→ **PROBLEM DESCRIPTION**:
Your response should be an exact transcription of the data, images excluded.

→ **DATA EXCERPT**:
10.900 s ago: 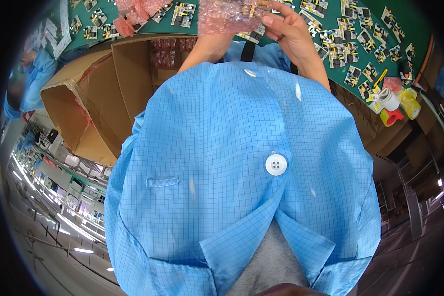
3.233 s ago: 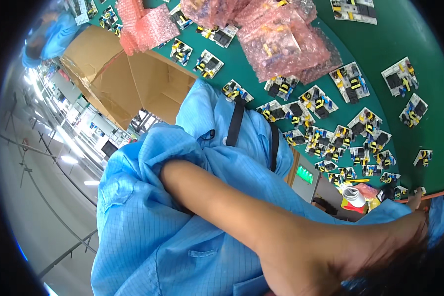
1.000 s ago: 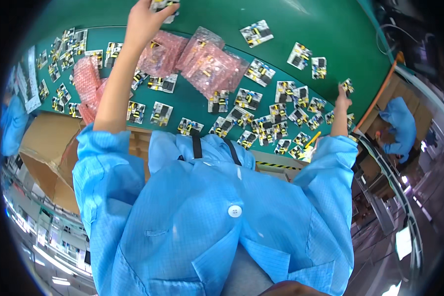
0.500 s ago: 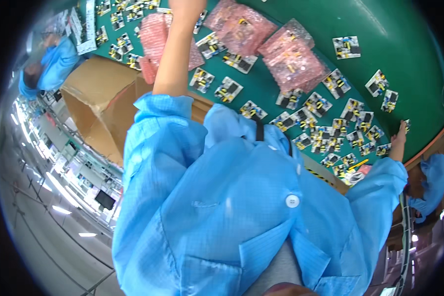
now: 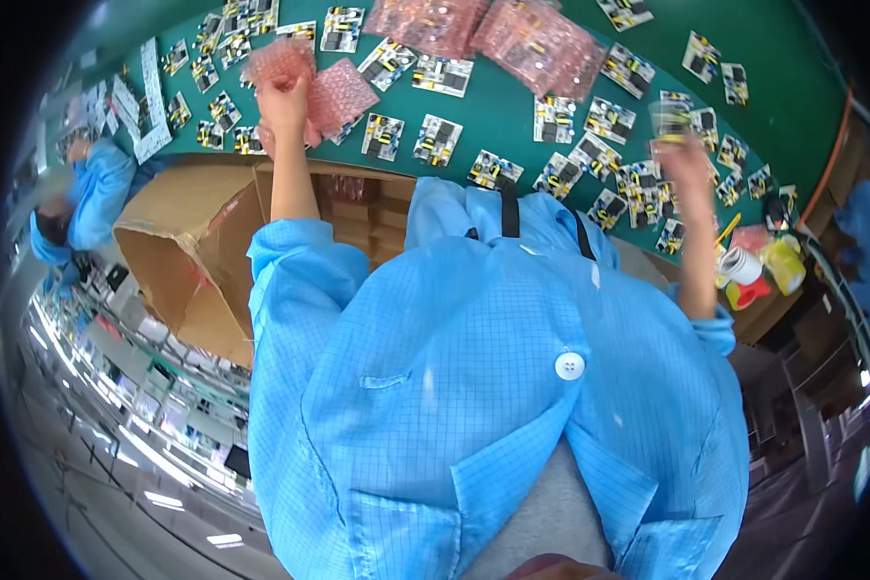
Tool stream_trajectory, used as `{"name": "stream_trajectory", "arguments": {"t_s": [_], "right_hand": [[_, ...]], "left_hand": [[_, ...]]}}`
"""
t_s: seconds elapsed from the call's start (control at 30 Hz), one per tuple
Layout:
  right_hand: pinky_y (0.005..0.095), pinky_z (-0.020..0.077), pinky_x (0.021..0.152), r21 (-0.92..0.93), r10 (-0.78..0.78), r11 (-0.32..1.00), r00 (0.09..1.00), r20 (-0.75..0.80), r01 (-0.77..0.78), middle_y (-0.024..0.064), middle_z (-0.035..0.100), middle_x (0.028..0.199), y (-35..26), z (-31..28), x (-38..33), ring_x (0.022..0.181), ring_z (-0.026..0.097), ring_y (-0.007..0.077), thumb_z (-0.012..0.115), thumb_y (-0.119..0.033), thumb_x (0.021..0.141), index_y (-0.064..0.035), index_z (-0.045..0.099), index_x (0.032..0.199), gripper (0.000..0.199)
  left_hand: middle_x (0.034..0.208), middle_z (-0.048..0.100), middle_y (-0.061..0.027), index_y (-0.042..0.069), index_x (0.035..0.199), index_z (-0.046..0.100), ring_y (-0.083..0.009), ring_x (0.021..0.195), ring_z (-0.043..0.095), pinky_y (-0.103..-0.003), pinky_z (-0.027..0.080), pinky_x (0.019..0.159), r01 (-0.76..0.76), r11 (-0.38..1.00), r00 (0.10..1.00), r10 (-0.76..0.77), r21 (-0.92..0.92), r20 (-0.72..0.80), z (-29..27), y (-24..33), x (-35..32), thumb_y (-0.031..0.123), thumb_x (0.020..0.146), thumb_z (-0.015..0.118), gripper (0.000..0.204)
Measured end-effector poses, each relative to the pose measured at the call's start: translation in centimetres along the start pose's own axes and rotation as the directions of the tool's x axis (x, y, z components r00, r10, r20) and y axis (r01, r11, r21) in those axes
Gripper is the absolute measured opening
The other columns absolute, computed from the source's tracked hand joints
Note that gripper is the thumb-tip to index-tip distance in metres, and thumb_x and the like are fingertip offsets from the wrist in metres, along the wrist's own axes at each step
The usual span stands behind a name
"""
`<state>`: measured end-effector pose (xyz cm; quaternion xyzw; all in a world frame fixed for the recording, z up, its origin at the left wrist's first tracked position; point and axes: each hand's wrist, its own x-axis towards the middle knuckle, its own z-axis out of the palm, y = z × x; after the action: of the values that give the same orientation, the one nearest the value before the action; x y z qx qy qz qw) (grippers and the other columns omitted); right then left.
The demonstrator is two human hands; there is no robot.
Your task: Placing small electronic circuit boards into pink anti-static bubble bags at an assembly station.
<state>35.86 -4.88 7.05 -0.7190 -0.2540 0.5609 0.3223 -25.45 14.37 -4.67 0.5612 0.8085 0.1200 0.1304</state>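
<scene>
My left hand (image 5: 283, 104) is closed on a pink bubble-wrap bag (image 5: 344, 97) at the left part of the green table. The bag spreads out on both sides of the fingers. Over the boards on the right, my right hand (image 5: 684, 164) is smeared by motion. At its fingertips is a small circuit board (image 5: 670, 120), also blurred, which the hand grips. Other circuit boards with yellow and black parts lie close by, such as one (image 5: 609, 119) left of the right hand.
More pink bubble-wrap bags (image 5: 541, 48) with boards inside lie at the far middle. An open cardboard box (image 5: 193, 242) stands at the left below the table edge. White tape roll (image 5: 740, 266) and yellow item (image 5: 783, 263) sit at the right. A person in blue (image 5: 101, 188) works at far left.
My left hand has come nearer and now grips a bubble-wrap bag. My right hand has swung left from the table's right side, carrying a circuit board. The whole view has shifted.
</scene>
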Motion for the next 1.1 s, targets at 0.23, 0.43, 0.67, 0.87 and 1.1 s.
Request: {"name": "stream_trajectory", "arguments": {"t_s": [0.23, 0.43, 0.67, 0.87, 1.1], "right_hand": [[0.0392, 0.0489, 0.091, -0.42, -0.224, 0.874, 0.97, 0.095, 0.243, 0.0217, 0.055, 0.117, 3.3, 17.3, -3.0, 0.108, 0.058, 0.0335, 0.08, -0.026, 0.061, 0.0057, 0.042, 0.129, 0.084], [0.0427, 0.0468, 0.093, -0.616, -0.334, 0.723, 0.939, 0.086, 0.314, 0.0245, 0.046, 0.129, 4.9, 19.2, -1.6, 0.112, 0.054, 0.0398, 0.078, -0.027, 0.066, 0.0051, 0.035, 0.136, 0.089], [0.0405, 0.0517, 0.08, -0.434, -0.251, 0.875, 0.968, -0.029, 0.214, 0.0199, 0.067, 0.1, 7.4, 19.5, 1.0, 0.093, 0.066, 0.0343, 0.07, -0.039, 0.08, -0.0009, 0.057, 0.111, 0.051], [0.0373, 0.0516, 0.079, -0.249, -0.298, 0.923, 0.954, 0.019, 0.293, 0.0164, 0.068, 0.098, 7.0, 19.8, 0.8, 0.09, 0.066, 0.0288, 0.071, -0.027, 0.08, -0.0006, 0.06, 0.107, 0.04], [0.0309, 0.049, 0.08, -0.053, -0.37, 0.925, 0.925, 0.084, 0.375, 0.0063, 0.064, 0.1, 8.3, 17.5, 1.5, 0.09, 0.06, 0.017, 0.074, -0.019, 0.077, -0.0031, 0.058, 0.107, 0.038]], "left_hand": [[0.098, 0.068, -0.0146, 0.011, 0.088, 0.07, -0.0346, 0.101, 0.062, -0.043, 0.048, 0.085, -0.053, 0.985, 0.998, 0.056, 0.165, -0.011, -0.6, 4.6, -2.6, 0.05, 0.072, 0.072, 0.042], [0.084, 0.069, -0.0151, 0.009, 0.084, 0.071, -0.0364, 0.082, 0.066, -0.046, 0.051, 0.075, -0.158, 0.986, 0.987, 0.157, 0.049, 0.015, -4.7, 4.4, -6.5, 0.038, 0.08, 0.066, 0.03], [0.099, 0.066, -0.0127, 0.004, 0.08, 0.062, -0.0317, 0.09, 0.062, -0.041, 0.048, 0.077, -0.792, 0.51, 0.6, 0.751, -0.337, -0.275, -4.2, 15.4, -16.7, 0.0, 0.072, 0.067, 0.01], [0.104, 0.064, -0.0118, 0.006, 0.079, 0.06, -0.0323, 0.096, 0.06, -0.042, 0.045, 0.083, -0.629, 0.597, 0.68, 0.733, -0.498, 0.02, 0.9, 16.5, -22.9, 0.003, 0.072, 0.069, 0.012], [0.102, 0.063, -0.0172, 0.004, 0.108, 0.059, -0.0328, 0.083, 0.061, -0.041, 0.048, 0.075, -0.489, 0.708, 0.665, 0.681, -0.51, 0.307, 1.5, 16.1, -22.7, 0.005, 0.075, 0.066, 0.034]]}}
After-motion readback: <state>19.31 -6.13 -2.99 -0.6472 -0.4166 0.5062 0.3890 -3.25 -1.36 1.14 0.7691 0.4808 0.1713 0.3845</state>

→ **WRITTEN RESPONSE**:
10.900 s ago: 
3.233 s ago: 
1.000 s ago: 
0.500 s ago: 
now: 
Tool stream_trajectory, used as `{"name": "stream_trajectory", "arguments": {"t_s": [_], "right_hand": [[_, ...]], "left_hand": [[_, ...]]}}`
"""
t_s: seconds elapsed from the call's start (control at 30 Hz), one per tuple
Layout:
  right_hand: pinky_y (0.005..0.095), pinky_z (-0.020..0.077), pinky_x (0.021..0.152), r21 (-0.92..0.93), r10 (-0.78..0.78), r11 (-0.32..1.00), r00 (0.09..1.00), r20 (-0.75..0.80), r01 (-0.77..0.78), middle_y (-0.024..0.064), middle_z (-0.035..0.100), middle_x (0.028..0.199), y (-35..26), z (-31..28), x (-38..33), ring_x (0.022..0.181), ring_z (-0.026..0.097), ring_y (-0.007..0.077), thumb_z (-0.012..0.115), thumb_y (-0.119..0.033), thumb_x (0.021..0.141), index_y (-0.064..0.035), index_z (-0.045..0.099), index_x (0.032..0.199), gripper (0.000..0.199)
  left_hand: middle_x (0.034..0.208), middle_z (-0.048..0.100), middle_y (-0.061..0.027), index_y (-0.042..0.069), index_x (0.035..0.199), index_z (-0.046..0.100), ring_y (-0.083..0.009), ring_x (0.021..0.195), ring_z (-0.043..0.095), pinky_y (-0.103..-0.003), pinky_z (-0.027..0.080), pinky_x (0.019..0.159), r01 (-0.76..0.76), r11 (-0.38..1.00), r00 (0.10..1.00), r10 (-0.76..0.77), r21 (-0.92..0.92), r20 (-0.72..0.80), z (-29..27), y (-24..33), x (-35..32), thumb_y (-0.031..0.123), thumb_x (0.020..0.146), thumb_z (-0.015..0.118), gripper (0.000..0.204)
Measured end-effector poses, each relative to the pose measured at the call's start: translation in centimetres along the start pose's own axes and rotation as the directions of the tool's x axis (x, y, z components r00, r10, r20) and y axis (r01, r11, r21) in those axes
Gripper is the absolute measured opening
The other columns absolute, computed from the source's tracked hand joints
Note that gripper is the thumb-tip to index-tip distance in metres, and thumb_x and the like are fingertip offsets from the wrist in metres, along the wrist's own axes at each step
The usual span stands behind a name
"""
`<state>`: measured end-effector pose (xyz cm; quaternion xyzw; all in a world frame fixed for the recording, z up, its origin at the left wrist's first tracked position; point and axes: each hand's wrist, its own x-axis towards the middle knuckle, its own z-axis out of the palm, y = z × x; after the action: of the values that give the same orientation, the one nearest the value before the action; x y z qx qy qz qw) (grippers and the other columns omitted); right then left.
The demonstrator is two human hands; there is no robot.
Your task: Placing small electronic circuit boards into pink anti-static bubble bags at an assembly station.
<state>35.86 -4.88 7.05 -0.7190 -0.2540 0.5609 0.3223 -25.45 14.37 -4.67 0.5612 0.8085 0.1200 0.1304</state>
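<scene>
My left hand (image 5: 283, 104) is closed on a pink bubble-wrap bag (image 5: 344, 97) at the left part of the green table. The bag spreads out on both sides of the fingers. Over the boards on the right, my right hand (image 5: 684, 164) is smeared by motion. At its fingertips is a small circuit board (image 5: 670, 120), also blurred, which the hand grips. Other circuit boards with yellow and black parts lie close by, such as one (image 5: 609, 119) left of the right hand.
More pink bubble-wrap bags (image 5: 541, 48) with boards inside lie at the far middle. An open cardboard box (image 5: 193, 242) stands at the left below the table edge. White tape roll (image 5: 740, 266) and yellow item (image 5: 783, 263) sit at the right. A person in blue (image 5: 101, 188) works at far left.
My left hand has come nearer and now grips a bubble-wrap bag. My right hand has swung left from the table's right side, carrying a circuit board. The whole view has shifted.
</scene>
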Motion for the next 1.1 s, targets at 0.23, 0.43, 0.67, 0.87 and 1.1 s.
Request: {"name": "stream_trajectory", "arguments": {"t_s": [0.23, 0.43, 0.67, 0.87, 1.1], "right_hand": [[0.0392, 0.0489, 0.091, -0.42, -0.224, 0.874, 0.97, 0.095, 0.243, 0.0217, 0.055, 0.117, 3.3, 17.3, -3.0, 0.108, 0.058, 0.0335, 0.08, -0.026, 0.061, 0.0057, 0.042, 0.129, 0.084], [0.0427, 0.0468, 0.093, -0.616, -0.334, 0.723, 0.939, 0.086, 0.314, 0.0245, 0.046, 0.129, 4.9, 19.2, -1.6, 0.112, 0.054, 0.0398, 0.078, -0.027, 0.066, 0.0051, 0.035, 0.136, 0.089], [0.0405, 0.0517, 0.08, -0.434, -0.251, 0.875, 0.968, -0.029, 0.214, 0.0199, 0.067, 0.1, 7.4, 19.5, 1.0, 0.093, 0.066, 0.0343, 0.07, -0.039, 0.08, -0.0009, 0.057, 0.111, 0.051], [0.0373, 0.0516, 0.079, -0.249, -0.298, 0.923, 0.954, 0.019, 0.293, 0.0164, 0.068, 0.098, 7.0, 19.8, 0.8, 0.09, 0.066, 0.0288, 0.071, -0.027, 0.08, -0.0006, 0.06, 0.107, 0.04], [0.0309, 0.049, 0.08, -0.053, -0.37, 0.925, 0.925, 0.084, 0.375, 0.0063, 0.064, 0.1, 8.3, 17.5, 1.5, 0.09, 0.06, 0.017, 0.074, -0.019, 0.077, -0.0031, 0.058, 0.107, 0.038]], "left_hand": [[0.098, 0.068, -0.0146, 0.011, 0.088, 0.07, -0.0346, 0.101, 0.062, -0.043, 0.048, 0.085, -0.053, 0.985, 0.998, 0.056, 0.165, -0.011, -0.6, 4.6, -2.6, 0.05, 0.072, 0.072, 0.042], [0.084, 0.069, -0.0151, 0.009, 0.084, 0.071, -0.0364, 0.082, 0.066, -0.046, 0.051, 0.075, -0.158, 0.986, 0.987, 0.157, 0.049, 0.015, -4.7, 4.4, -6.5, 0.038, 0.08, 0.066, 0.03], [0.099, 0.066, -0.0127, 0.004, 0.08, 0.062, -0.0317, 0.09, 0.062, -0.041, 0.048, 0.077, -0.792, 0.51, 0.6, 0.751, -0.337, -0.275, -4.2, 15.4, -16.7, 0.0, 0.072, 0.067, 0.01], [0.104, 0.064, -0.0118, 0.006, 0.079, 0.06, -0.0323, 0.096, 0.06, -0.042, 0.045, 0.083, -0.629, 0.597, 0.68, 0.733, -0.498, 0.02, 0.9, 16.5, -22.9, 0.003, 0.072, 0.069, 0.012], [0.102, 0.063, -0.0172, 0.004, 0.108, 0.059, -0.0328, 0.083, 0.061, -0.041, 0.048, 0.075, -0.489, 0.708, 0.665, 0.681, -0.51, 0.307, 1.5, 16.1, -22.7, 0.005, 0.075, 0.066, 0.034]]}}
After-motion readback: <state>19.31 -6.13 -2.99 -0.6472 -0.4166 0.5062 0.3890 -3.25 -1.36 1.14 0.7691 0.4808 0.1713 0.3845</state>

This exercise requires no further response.